#### [Directions]
Your answer must be an exact copy of the records below, with no pictures in it.
*** Dataset ***
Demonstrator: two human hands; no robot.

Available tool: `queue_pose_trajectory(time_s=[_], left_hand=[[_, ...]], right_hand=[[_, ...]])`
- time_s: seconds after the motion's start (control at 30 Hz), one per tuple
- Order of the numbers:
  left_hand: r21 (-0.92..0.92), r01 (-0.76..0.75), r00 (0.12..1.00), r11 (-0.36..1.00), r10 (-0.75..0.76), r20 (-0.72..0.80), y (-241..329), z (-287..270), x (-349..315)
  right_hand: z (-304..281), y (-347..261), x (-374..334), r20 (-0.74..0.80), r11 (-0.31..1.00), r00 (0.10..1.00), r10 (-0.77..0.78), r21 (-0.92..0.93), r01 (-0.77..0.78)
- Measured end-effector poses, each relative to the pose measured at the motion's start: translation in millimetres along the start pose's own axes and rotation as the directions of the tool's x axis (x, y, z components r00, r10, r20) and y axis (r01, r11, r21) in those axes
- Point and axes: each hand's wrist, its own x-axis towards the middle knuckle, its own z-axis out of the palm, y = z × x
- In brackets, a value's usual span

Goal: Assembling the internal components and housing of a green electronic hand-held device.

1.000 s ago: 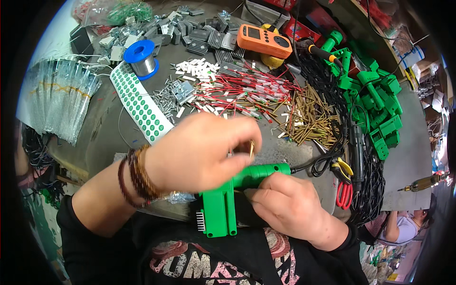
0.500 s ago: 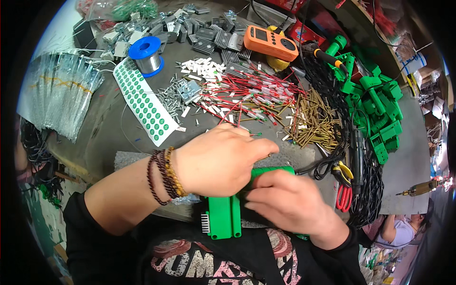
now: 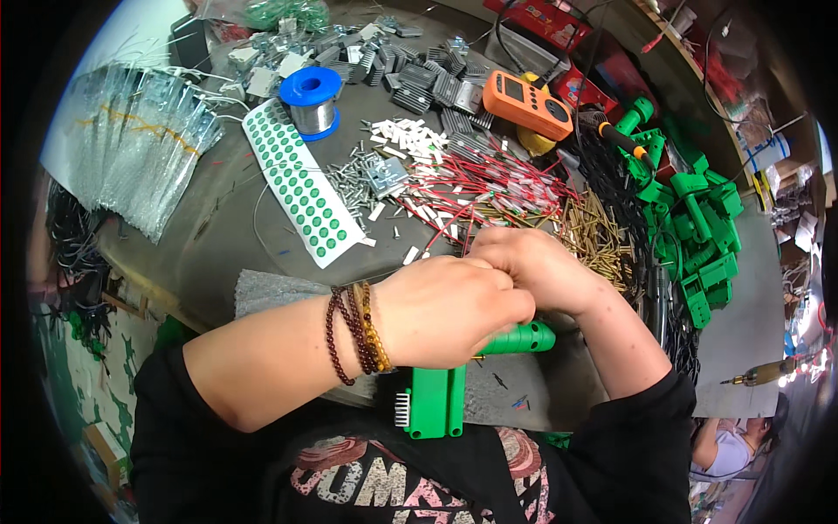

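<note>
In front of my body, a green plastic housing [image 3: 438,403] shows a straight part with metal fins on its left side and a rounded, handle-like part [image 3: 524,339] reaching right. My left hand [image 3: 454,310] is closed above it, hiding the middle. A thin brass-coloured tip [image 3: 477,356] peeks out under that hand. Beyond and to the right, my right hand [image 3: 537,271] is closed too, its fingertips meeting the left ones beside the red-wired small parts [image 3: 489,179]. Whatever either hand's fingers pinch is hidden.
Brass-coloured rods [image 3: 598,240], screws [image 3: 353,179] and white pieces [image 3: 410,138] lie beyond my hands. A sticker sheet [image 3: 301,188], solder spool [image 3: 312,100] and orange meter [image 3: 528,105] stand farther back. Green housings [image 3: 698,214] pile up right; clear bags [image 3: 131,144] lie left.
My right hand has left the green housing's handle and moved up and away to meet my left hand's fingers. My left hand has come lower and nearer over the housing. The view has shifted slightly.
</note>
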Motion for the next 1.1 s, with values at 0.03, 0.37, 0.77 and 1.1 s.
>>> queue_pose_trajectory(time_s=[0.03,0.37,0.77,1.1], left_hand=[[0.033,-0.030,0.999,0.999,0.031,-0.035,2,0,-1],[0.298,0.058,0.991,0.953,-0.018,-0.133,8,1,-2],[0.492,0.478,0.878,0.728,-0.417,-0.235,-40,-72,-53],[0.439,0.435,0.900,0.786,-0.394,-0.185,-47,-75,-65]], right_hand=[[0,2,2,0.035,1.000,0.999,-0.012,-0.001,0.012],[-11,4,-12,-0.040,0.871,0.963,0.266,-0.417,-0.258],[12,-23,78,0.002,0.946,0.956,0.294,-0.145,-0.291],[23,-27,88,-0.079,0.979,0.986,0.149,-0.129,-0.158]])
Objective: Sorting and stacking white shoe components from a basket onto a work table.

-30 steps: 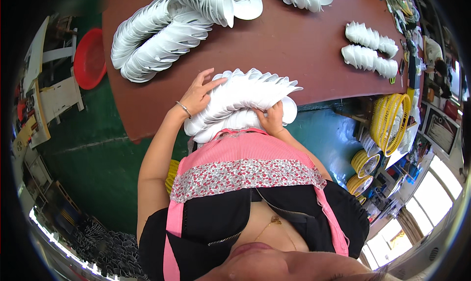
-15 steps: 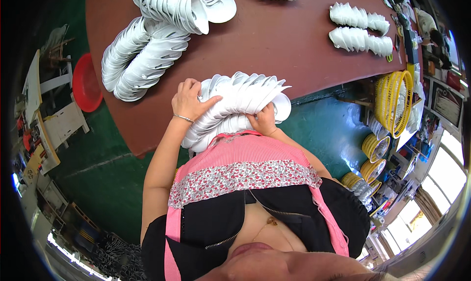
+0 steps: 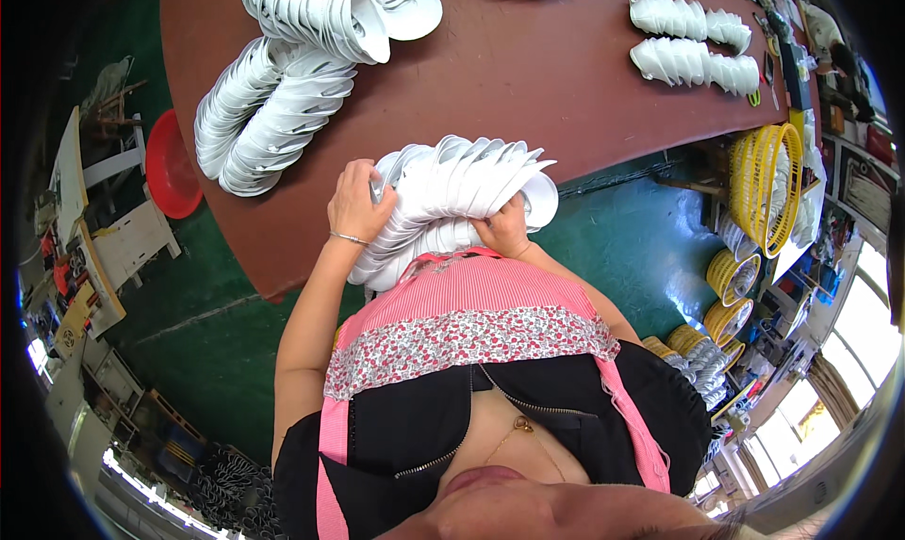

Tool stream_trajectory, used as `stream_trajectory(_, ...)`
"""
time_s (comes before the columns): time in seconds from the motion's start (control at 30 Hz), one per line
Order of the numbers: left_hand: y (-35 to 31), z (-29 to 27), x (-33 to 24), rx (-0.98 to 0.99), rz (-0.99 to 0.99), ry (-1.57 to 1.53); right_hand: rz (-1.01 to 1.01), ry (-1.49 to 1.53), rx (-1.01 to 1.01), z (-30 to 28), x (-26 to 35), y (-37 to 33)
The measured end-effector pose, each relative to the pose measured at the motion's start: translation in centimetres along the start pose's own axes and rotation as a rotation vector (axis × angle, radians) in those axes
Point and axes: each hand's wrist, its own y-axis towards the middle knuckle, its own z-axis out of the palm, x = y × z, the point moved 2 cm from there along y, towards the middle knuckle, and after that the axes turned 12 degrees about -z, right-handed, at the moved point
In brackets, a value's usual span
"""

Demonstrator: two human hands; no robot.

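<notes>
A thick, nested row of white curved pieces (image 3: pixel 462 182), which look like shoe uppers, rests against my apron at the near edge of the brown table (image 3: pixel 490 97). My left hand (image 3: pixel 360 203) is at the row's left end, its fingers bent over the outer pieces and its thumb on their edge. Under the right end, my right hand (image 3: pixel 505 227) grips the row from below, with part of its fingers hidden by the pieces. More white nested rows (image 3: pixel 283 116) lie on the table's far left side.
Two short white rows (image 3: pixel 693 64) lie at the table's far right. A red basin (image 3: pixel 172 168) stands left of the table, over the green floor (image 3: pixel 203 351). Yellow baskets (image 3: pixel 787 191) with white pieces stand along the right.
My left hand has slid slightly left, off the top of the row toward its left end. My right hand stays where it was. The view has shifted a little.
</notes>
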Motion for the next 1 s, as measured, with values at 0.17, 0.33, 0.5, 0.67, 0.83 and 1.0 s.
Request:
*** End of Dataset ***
#### [Task response]
Demonstrator: two human hands; no robot.

Available tool: `queue_pose_trajectory(time_s=[_], left_hand=[[_, ...]], right_hand=[[_, ...]])`
- time_s: seconds after the motion's start (control at 30 Hz), one per tuple
- Order of the numbers:
  left_hand: r21 (-0.92..0.92), r01 (-0.76..0.75), r00 (0.12..1.00), r11 (-0.36..1.00), r10 (-0.75..0.76), r20 (-0.72..0.80), y (-241..329), z (-287..270), x (-349..315)
  right_hand: z (-304..281), y (-347..261), x (-374..334), r20 (-0.74..0.80), r11 (-0.31..1.00), r00 (0.10..1.00), r10 (-0.77..0.78), r21 (-0.92..0.93), r01 (-0.77..0.78)
- Measured end-effector poses, each relative to the pose measured at the motion's start: translation in millimetres along the start pose's own axes and rotation as the directions of the tool's x axis (x, y, z components r00, r10, r20) and y axis (r01, r11, r21) in those axes
- Point and axes: each hand's wrist, its own x-axis towards the middle knuckle, its own z-axis out of the palm, y = z × x
- In brackets, a value's usual span

Goal: Assembling the internal components and housing of a green electronic hand-held device.

1.000 s ago: 
0.500 s ago: 
now: 

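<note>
In front of my body, a green plastic housing [image 3: 438,403] shows a straight part with metal fins on its left side and a rounded, handle-like part [image 3: 524,339] reaching right. My left hand [image 3: 454,310] is closed above it, hiding the middle. A thin brass-coloured tip [image 3: 477,356] peeks out under that hand. Beyond and to the right, my right hand [image 3: 537,271] is closed too, its fingertips meeting the left ones beside the red-wired small parts [image 3: 489,179]. Whatever either hand's fingers pinch is hidden.
Brass-coloured rods [image 3: 598,240], screws [image 3: 353,179] and white pieces [image 3: 410,138] lie beyond my hands. A sticker sheet [image 3: 301,188], solder spool [image 3: 312,100] and orange meter [image 3: 528,105] stand farther back. Green housings [image 3: 698,214] pile up right; clear bags [image 3: 131,144] lie left.
My right hand has left the green housing's handle and moved up and away to meet my left hand's fingers. My left hand has come lower and nearer over the housing. The view has shifted slightly.
</note>
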Motion for the next 1.1 s, with values at 0.03, 0.37, 0.77 and 1.1 s.
>>> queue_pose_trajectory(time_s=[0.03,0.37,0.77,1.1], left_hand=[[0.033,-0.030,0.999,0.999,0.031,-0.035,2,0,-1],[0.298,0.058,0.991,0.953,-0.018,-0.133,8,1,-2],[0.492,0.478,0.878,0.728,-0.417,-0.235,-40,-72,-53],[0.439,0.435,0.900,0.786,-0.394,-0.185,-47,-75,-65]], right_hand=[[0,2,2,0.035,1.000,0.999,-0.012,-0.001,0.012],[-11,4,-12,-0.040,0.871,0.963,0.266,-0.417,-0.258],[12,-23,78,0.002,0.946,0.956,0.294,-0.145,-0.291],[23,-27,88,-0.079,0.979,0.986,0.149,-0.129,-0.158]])
Objective: Sorting and stacking white shoe components from a basket onto a work table.

-30 steps: 
-15 steps: 
+0 steps: 

Tool stream_trajectory, used as `stream_trajectory(_, ...)`
"""
time_s (comes before the columns): time in seconds from the motion's start (control at 30 Hz), one per line
Order of the numbers: left_hand: y (-35 to 31), z (-29 to 27), x (-33 to 24), rx (-0.98 to 0.99), rz (-0.99 to 0.99), ry (-1.57 to 1.53); right_hand: rz (-1.01 to 1.01), ry (-1.49 to 1.53), rx (-1.01 to 1.01), z (-30 to 28), x (-26 to 35), y (-37 to 33)
The measured end-effector pose, each relative to the pose measured at the motion's start: translation in centimetres along the start pose's own axes and rotation as a rotation vector (axis × angle, radians) in those axes
Point and axes: each hand's wrist, its own y-axis towards the middle knuckle, its own z-axis out of the palm, x = y × z, the point moved 2 cm from there along y, towards the middle knuckle, and after that the axes turned 12 degrees about -z, right-handed, at the moved point
In brackets, a value's usual span
"""

Demonstrator: two human hands; no robot.

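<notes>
A thick, nested row of white curved pieces (image 3: pixel 462 182), which look like shoe uppers, rests against my apron at the near edge of the brown table (image 3: pixel 490 97). My left hand (image 3: pixel 360 203) is at the row's left end, its fingers bent over the outer pieces and its thumb on their edge. Under the right end, my right hand (image 3: pixel 505 227) grips the row from below, with part of its fingers hidden by the pieces. More white nested rows (image 3: pixel 283 116) lie on the table's far left side.
Two short white rows (image 3: pixel 693 64) lie at the table's far right. A red basin (image 3: pixel 172 168) stands left of the table, over the green floor (image 3: pixel 203 351). Yellow baskets (image 3: pixel 787 191) with white pieces stand along the right.
My left hand has slid slightly left, off the top of the row toward its left end. My right hand stays where it was. The view has shifted a little.
</notes>
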Motion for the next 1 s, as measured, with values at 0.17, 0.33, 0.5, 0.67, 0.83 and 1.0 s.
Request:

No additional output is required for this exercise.